Study Shows Primary Care Relationship Reduces ER, Hospital Visits

August 05, 2015 01:52 pm Michael Laff

If you want to keep patients from visiting the ER on a regular basis, make sure they see their primary care physician whenever necessary.

[Doctor holding senior woman's hand while she sits on exam table]

This is the kind of advice primary care physicians have been giving for years, and now a recent study in California provides evidence to support it.

Nadereh Pourat, Ph.D., M.S.P.H., a professor of health policy at the University of California, Los Angeles, was lead author of the study, which analyzed the effects of having an ongoing relationship with a primary care clinician. The study, "In California, Primary Care Continuity Was Associated With Reduced Emergency Department Use and Fewer Hospitalizations,"( was published in Health Affairs in July.

The researchers sought to learn whether receipt of insurance coverage and a consistent relationship with a primary care health professional (i.e., an M.D., D.O. or nurse practitioner specializing in family medicine or general internal medicine) could reduce rates of hospitalizations and ER visits. What they found was that patients who stayed with their chosen primary care clinician had a higher probability of having no ER visits (2.1 percent change) and no hospital admissions (1.7 percent change).

Story highlights
  • Researchers in California sought to learn whether insurance coverage and a consistent relationship with a primary care clinician could reduce rates of hospitalizations and ER visits.
  • During the first two years of the study, patients were not required to stay with their chosen primary care physician, and researchers noted that the resulting lower levels of adherence to a single clinician correlated with higher rates of hospitalization and ER visits.
  • The likelihood of patients being hospitalized or visiting the ER dropped in the third year of the study, when patients were required to see the same clinician from visit to visit.

"Primary care providers have probably been saying this for years, but by actually quantifying that impact, it can get the attention of policymakers," Pourat said.

Patients tracked in the study had been uninsured for a long time and had experienced other barriers to access; most were women older than 50 who spoke English as their primary language. The study focused on Orange County, where more than 49,000 previously uninsured adults were enrolled in an initiative that expanded Medicaid eligibility from 2007 to 2010.

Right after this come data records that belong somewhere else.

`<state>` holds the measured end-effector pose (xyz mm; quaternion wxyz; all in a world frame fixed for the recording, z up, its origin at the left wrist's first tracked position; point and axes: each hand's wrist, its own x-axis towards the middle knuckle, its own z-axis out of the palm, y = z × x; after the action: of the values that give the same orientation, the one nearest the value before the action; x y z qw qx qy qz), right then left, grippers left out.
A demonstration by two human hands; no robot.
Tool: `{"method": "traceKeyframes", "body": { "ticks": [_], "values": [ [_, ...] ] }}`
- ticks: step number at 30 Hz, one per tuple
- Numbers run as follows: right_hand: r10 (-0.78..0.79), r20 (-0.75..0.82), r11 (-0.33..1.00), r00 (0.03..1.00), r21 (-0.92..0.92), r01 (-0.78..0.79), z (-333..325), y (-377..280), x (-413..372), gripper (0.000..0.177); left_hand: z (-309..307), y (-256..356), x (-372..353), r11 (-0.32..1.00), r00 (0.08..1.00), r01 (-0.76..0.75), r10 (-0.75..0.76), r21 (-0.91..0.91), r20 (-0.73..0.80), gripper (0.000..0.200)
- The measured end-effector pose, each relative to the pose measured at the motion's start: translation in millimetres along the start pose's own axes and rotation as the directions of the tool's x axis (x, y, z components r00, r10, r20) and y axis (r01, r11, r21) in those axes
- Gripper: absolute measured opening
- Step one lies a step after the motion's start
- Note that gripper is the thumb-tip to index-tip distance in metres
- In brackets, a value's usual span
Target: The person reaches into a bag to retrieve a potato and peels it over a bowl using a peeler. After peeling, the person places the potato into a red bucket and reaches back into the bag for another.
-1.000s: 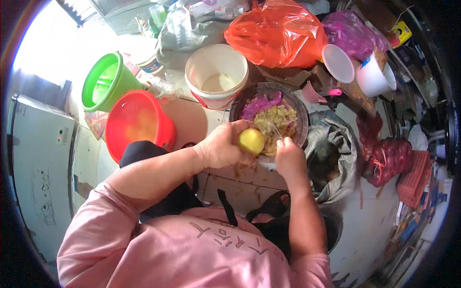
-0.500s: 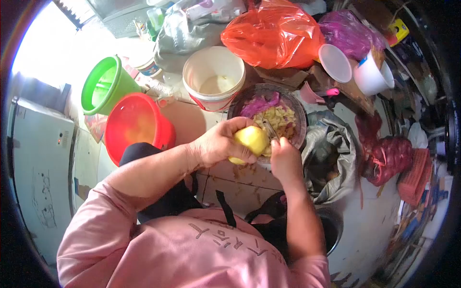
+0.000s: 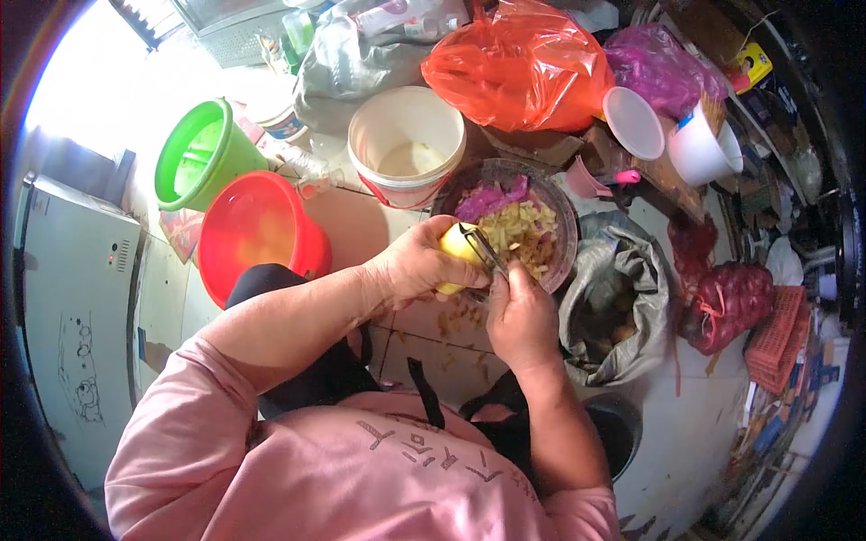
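Observation:
My left hand (image 3: 417,268) is closed around a peeled yellow potato (image 3: 457,245), its fingers wrapped over the near side. A vegetable peeler (image 3: 483,250) lies with its blade against the potato's right side. My right hand (image 3: 523,311) grips the peeler's handle, which the fingers mostly hide. Just beyond both hands stands a round bowl (image 3: 570,203) holding pale peelings and a piece of purple plastic. More scraps of peel (image 3: 465,329) are strewn over the floor tiles below the hands.
To the left are a red basin (image 3: 302,236) with water and a green bucket (image 3: 221,153). A white bucket (image 3: 406,135) stands ahead. On the right sits an open grey sack (image 3: 654,288) with potatoes inside, near a red net bag (image 3: 735,302). An orange plastic bag (image 3: 519,72) lies behind.
The peeler has shifted from the potato's far right edge onto its side facing me. My right hand has come slightly left and nearer my body, and the potato has turned in my left hand.

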<state>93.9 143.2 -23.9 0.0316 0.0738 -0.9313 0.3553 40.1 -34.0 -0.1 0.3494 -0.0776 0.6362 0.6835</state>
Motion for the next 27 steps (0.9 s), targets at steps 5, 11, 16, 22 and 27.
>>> {"method": "traceKeyframes", "body": {
  "ticks": [5,11,16,22,27],
  "values": [
    [0.051,0.003,0.998,0.999,0.03,-0.051,0.7,1.4,4.3,0.019,-8.1,-11.5,9.9,0.998,0.999,0.007,-0.004,-0.066,0.04,0.051],
    [0.043,0.018,0.999,0.999,0.006,-0.043,5.1,9.7,4.2,0.021,-8.2,-14.5,9.5,0.996,0.999,0.015,-0.011,-0.09,0.041,0.052],
    [0.353,0.114,0.933,0.929,-0.114,-0.341,13.4,79.1,8.3,0.027,-7.7,-19.0,2.8,0.984,0.97,-0.122,0.09,0.13,0.226,0.057],
    [0.183,-0.01,0.98,0.983,0.086,-0.182,-0.4,24.7,5.0,0.029,-11.9,-26.1,15.7,0.939,0.979,-0.203,0.2,0.276,0.037,0.06],
    [0.051,0.039,0.999,0.998,-0.008,-0.05,2.2,5.1,2.5,0.025,-7.5,-19.1,13.6,0.94,0.991,-0.127,0.131,0.316,0.011,0.061]
  ]
}}
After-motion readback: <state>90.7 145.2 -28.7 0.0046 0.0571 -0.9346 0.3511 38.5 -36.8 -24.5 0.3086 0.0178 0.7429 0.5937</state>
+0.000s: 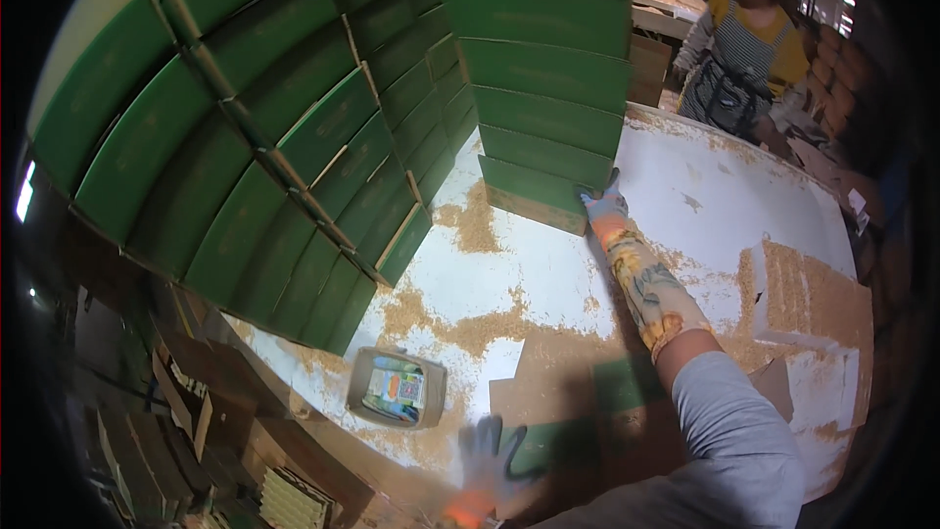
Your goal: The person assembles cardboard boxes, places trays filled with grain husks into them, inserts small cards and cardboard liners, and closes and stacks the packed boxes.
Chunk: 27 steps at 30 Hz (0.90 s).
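My right hand, in a grey glove with an orange cuff and a patterned sleeve guard, reaches out to the near right corner of the lowest box in a stack of green cardboard boxes. Its fingers are at the corner; whether they grip it cannot be told. My left hand, gloved alike and blurred, is low in the view with fingers spread and nothing in it. Beside it lies a green and brown cardboard piece. A small open carton with printed packets stands to its left.
Tall stacks of green boxes rise at the left. Brown granular material is scattered over the white table. A white block topped with ridged brown material sits at the right. Flattened cartons are at lower left. A person stands beyond the table.
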Each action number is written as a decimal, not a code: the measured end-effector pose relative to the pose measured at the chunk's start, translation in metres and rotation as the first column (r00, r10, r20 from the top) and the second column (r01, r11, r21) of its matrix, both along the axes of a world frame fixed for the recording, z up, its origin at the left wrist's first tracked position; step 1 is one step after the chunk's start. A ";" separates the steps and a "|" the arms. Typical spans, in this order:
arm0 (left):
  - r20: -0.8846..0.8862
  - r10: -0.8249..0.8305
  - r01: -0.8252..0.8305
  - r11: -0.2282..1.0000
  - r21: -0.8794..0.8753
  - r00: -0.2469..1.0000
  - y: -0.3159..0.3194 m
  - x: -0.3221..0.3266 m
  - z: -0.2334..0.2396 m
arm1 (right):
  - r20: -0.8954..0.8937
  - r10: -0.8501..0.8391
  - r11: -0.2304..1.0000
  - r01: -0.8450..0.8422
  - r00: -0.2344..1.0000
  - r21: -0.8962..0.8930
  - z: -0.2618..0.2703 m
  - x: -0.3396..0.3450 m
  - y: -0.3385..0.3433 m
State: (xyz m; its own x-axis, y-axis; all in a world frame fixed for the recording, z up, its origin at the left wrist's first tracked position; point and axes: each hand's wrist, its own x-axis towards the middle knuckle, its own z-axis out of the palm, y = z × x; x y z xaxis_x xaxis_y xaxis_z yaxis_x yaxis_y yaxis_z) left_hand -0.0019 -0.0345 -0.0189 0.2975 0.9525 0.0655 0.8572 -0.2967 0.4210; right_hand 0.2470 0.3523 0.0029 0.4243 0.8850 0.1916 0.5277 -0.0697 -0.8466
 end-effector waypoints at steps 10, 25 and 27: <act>-0.403 -0.427 0.331 0.899 -0.288 0.810 -0.064 0.011 -0.003 | -0.012 0.329 0.907 -0.319 0.944 -0.276 0.009 -0.004 -0.025; -0.061 -0.466 0.465 0.885 -0.035 0.882 -0.034 0.029 0.201 | 0.804 0.507 0.763 -0.595 0.310 -0.251 0.133 0.077 -0.418; -0.013 -0.449 0.426 0.856 -0.294 0.893 -0.024 0.055 0.253 | 0.805 0.463 0.780 -0.602 0.371 -0.171 0.146 0.086 -0.405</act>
State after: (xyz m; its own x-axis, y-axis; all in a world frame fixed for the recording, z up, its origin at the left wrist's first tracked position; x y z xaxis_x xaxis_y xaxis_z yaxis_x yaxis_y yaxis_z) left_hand 0.0530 -0.0581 0.2346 0.6810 0.6982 -0.2210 0.6995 -0.5308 0.4784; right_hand 0.3330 -0.0526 0.1485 -0.5112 0.8058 0.2990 0.8362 0.5467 -0.0438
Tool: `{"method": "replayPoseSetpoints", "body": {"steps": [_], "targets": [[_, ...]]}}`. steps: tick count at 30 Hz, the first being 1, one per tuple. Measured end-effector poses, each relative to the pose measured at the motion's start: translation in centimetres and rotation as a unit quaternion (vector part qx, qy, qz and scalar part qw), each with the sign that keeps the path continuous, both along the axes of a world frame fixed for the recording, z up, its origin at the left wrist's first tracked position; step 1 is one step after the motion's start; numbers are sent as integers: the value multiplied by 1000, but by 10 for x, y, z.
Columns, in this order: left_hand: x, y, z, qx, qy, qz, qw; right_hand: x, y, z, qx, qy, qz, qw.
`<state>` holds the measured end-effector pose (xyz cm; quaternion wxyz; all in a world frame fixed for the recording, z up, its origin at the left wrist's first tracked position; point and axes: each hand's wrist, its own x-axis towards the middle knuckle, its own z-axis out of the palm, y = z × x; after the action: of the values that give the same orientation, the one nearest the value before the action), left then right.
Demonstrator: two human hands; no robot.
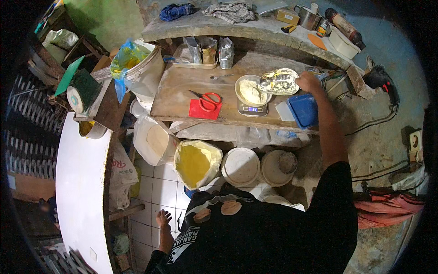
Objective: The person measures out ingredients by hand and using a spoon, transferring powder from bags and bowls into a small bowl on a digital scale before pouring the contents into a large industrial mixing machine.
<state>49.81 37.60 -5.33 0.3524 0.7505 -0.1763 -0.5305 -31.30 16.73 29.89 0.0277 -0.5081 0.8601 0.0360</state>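
My right hand (307, 81) grips a metal scoop (279, 81) at its right end. The scoop is coated with pale yellow powder, and its left end overlaps the rim of a round bowl (238, 97). Inside the bowl lies a mound of pale powder (251, 90). Beneath the bowl is a digital kitchen scale (251, 111) with a lit display. My left hand (163, 219) hangs low at my side above the white tiles, fingers apart and slightly curled, holding nothing. A blue plastic lid or container (304, 111) lies just below my right forearm.
Red-handled scissors (209, 102) lie on a red packet (195, 112), near a spoon (220, 76). Below the wooden table (171, 99) stand an open sack of yellow powder (194, 162) and lidded buckets (240, 166). A bag-lined bucket (150, 75) is at left, a power drill (385, 80) at right.
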Motion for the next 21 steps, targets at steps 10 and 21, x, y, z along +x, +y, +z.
{"method": "replayPoseSetpoints", "body": {"steps": [10, 21], "targets": [[4, 0, -4, 14, 0, -7, 1000, 83, -17, 29, -90, 222, 143, 960], [11, 0, -17, 11, -1, -9, 1000, 110, -35, 30, -102, 305, 210, 923]]}}
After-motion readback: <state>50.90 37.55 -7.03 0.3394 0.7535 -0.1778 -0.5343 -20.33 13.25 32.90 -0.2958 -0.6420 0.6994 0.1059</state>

During the first two years of the study, the county did not require patients to stay with their chosen primary care clinician. As a result, only 40 percent of visits during the study's second year were considered to be adherent to the chosen primary care clinician, with researchers noting that nonadherence contributed to high rates of ER and hospital visits.

"The chronically uninsured go wherever they can to get care," Pourat said. "They go to one provider because of short waiting times and go to another for other services. Once they got coverage, they did not change their behavior."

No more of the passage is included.